━━━━━ Raw data ━━━━━
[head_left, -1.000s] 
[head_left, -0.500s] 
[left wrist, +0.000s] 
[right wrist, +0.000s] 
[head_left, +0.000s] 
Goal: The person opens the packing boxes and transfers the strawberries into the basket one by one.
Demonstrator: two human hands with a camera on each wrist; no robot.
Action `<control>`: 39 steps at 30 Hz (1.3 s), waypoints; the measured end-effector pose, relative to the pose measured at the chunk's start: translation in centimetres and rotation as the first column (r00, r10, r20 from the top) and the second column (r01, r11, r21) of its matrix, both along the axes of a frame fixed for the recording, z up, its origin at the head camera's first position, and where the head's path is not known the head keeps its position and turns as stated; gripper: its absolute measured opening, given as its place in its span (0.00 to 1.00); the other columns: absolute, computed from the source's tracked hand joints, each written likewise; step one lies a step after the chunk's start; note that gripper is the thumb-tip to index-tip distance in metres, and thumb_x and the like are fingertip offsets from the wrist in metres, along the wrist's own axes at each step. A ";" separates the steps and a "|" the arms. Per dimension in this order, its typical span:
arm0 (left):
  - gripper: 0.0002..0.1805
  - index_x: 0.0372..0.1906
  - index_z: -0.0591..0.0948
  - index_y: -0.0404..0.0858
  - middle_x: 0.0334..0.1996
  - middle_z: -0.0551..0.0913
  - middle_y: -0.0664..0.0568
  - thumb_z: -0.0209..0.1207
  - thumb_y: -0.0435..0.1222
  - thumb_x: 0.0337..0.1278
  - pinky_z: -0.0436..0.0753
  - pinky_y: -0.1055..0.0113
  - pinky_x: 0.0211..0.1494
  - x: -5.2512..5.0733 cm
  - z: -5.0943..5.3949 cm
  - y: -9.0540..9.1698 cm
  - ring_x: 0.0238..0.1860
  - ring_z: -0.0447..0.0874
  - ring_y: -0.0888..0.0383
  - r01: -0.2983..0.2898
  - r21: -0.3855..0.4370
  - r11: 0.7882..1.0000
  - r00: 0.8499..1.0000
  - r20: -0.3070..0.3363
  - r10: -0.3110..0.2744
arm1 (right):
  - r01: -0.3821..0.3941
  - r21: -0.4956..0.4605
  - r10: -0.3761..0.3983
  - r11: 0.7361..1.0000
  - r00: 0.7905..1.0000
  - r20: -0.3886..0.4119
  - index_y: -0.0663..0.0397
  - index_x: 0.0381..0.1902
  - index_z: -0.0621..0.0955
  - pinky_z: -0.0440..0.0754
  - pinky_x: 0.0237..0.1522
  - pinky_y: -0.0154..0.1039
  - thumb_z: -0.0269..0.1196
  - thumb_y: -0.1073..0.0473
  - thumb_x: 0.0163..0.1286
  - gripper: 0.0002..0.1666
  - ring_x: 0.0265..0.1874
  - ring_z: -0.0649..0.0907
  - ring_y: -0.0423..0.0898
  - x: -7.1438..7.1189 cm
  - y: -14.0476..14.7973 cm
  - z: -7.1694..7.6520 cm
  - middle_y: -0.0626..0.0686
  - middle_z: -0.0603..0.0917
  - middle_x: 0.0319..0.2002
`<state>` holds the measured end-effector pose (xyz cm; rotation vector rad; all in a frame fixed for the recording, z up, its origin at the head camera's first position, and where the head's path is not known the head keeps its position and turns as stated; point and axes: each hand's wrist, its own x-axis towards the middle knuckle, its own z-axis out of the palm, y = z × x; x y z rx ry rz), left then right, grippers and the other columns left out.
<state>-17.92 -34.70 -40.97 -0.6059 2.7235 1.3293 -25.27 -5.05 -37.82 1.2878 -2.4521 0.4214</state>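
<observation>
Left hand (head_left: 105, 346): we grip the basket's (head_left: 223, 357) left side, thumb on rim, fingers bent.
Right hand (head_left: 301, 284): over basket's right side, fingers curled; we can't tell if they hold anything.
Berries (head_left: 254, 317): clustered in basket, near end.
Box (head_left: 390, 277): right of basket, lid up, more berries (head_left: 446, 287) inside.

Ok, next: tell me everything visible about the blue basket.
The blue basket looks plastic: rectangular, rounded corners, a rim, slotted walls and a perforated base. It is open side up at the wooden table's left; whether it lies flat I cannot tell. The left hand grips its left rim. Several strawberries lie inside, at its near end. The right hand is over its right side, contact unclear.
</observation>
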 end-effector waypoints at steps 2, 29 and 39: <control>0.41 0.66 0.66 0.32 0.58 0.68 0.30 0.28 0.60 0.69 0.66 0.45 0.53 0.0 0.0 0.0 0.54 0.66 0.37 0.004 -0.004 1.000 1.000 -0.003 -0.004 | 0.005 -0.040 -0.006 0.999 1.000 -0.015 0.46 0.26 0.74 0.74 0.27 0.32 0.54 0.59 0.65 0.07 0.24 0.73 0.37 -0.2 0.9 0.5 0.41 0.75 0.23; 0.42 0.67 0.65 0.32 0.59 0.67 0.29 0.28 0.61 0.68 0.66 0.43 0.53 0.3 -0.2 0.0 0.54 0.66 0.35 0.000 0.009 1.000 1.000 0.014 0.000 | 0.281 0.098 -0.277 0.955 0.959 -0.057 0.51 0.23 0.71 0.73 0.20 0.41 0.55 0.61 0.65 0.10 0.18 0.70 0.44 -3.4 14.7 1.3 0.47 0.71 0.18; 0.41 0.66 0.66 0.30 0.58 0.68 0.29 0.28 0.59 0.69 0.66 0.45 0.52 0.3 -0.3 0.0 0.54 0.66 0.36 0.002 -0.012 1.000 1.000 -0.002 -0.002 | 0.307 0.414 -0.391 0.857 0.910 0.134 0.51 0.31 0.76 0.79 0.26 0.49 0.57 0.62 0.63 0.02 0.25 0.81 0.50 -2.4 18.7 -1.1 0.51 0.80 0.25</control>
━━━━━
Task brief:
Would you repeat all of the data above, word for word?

Reply:
[head_left, -1.000s] 
[head_left, -0.500s] 
[left wrist, +0.000s] 
[right wrist, +0.000s] 
[head_left, +0.000s] 
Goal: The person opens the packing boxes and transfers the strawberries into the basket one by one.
Demonstrator: two human hands with a camera on each wrist; no robot.
Action `<control>`: 39 steps at 30 Hz (1.3 s), waypoints; the measured end-effector pose, relative to the pose measured at the chunk's start: translation in centimetres and rotation as the first column (r00, r10, r20 from the top) and the second column (r01, r11, r21) of its matrix, both along the axes of a frame fixed for the recording, z up, its origin at the head camera's first position, and where the head's path is not known the head keeps its position and turns as stated; gripper: its absolute measured opening, given as its place in its span (0.00 to 1.00); the other columns: absolute, computed from the source's tracked hand joints, each written likewise; step one lies a step after the chunk's start; note that gripper is the thumb-tip to index-tip distance in metres, and thumb_x and the like are fingertip offsets from the wrist in metres, along the wrist's own axes at each step. A ";" separates the steps and a "|" the arms. Per dimension in this order, its typical span:
arm0 (left):
  - gripper: 0.0002..0.1805
  - index_x: 0.0372..0.1906
  - index_z: -0.0591..0.0948
  - index_y: -0.0404..0.0858
  - middle_x: 0.0334..0.1996
  - middle_z: -0.0551..0.0913
  - middle_y: -0.0664..0.0568
  - thumb_z: -0.0209..0.1207
  - thumb_y: -0.0435..0.1222
  - thumb_x: 0.0337..0.1278
  - pinky_z: -0.0436..0.0753
  - pinky_y: -0.1055..0.0113
  - pinky_x: 0.0211..0.1494
  - x: -5.2512..5.0733 cm
  - z: -5.0943..5.3949 cm
  - y: -9.0540..9.1698 cm
  - ring_x: 0.0238..0.1860
  - ring_z: -0.0447..0.0874
  - ring_y: -0.0888..0.0383
  - r01: -0.2983..0.2898
  - r21: -0.3855..0.4370
  - r11: 0.7882..1.0000
  - r00: 0.8499..1.0000
  - r20: -0.3070..0.3363
  - r10: -0.3110..0.2744
arm1 (right):
  - r01: -0.3821..0.3941
  - r21: -0.4956..0.4605
  - r10: -0.3761..0.3983
  - r11: 0.7361..1.0000
  - r00: 0.7905..1.0000
  - r20: -0.3886..0.4119
  - index_y: -0.0663..0.0397
  - index_x: 0.0381..0.1902
  - index_z: -0.0621..0.0955
  - pinky_z: -0.0440..0.0754
  - pinky_x: 0.0237..0.1522
  - pinky_y: -0.0154..0.1039
  - thumb_z: -0.0269..0.1196
  - thumb_y: -0.1073..0.0473
  - thumb_x: 0.0163..0.1286
  - gripper: 0.0002..0.1666
  - ring_x: 0.0265..0.1874
  - ring_z: -0.0649..0.0907
  - ring_y: -0.0423..0.0898
  - x: -7.1438..7.1189 cm
  - y: -14.0476..14.7973 cm
  - z: -7.1694..7.6520 cm
  - middle_y: -0.0626..0.0686
  - middle_z: -0.0603..0.0917
  - middle_x: 0.0319..0.2002
`<state>` holds the measured end-effector pose (xyz cm; rotation vector rad; all in a frame fixed for the recording, z up, its origin at the head camera's first position, and where the head's path is not known the head keeps its position and turns as stated; point and axes: each hand's wrist, its own x-axis towards the middle knuckle, its own z-axis out of the palm, y = z × x; x y z rx ry rz), left then right, grippers and the other columns left out.
<state>-17.92 -34.70 -40.97 -0.6059 2.7235 1.3293 -25.27 -5.05 -37.82 1.2878 -2.4521 0.4214</state>
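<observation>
Left hand (head_left: 105, 346): we grip the basket's (head_left: 223, 357) left side, thumb on rim, fingers bent.
Right hand (head_left: 301, 284): over basket's right side, fingers curled; we can't tell if they hold anything.
Berries (head_left: 254, 317): clustered in basket, near end.
Box (head_left: 390, 277): right of basket, lid up, more berries (head_left: 446, 287) inside.

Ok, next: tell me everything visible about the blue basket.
The blue basket looks plastic: rectangular, rounded corners, a rim, slotted walls and a perforated base. It is open side up at the wooden table's left; whether it lies flat I cannot tell. The left hand grips its left rim. Several strawberries lie inside, at its near end. The right hand is over its right side, contact unclear.
</observation>
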 end-effector waypoints at steps 2, 29 and 39: <control>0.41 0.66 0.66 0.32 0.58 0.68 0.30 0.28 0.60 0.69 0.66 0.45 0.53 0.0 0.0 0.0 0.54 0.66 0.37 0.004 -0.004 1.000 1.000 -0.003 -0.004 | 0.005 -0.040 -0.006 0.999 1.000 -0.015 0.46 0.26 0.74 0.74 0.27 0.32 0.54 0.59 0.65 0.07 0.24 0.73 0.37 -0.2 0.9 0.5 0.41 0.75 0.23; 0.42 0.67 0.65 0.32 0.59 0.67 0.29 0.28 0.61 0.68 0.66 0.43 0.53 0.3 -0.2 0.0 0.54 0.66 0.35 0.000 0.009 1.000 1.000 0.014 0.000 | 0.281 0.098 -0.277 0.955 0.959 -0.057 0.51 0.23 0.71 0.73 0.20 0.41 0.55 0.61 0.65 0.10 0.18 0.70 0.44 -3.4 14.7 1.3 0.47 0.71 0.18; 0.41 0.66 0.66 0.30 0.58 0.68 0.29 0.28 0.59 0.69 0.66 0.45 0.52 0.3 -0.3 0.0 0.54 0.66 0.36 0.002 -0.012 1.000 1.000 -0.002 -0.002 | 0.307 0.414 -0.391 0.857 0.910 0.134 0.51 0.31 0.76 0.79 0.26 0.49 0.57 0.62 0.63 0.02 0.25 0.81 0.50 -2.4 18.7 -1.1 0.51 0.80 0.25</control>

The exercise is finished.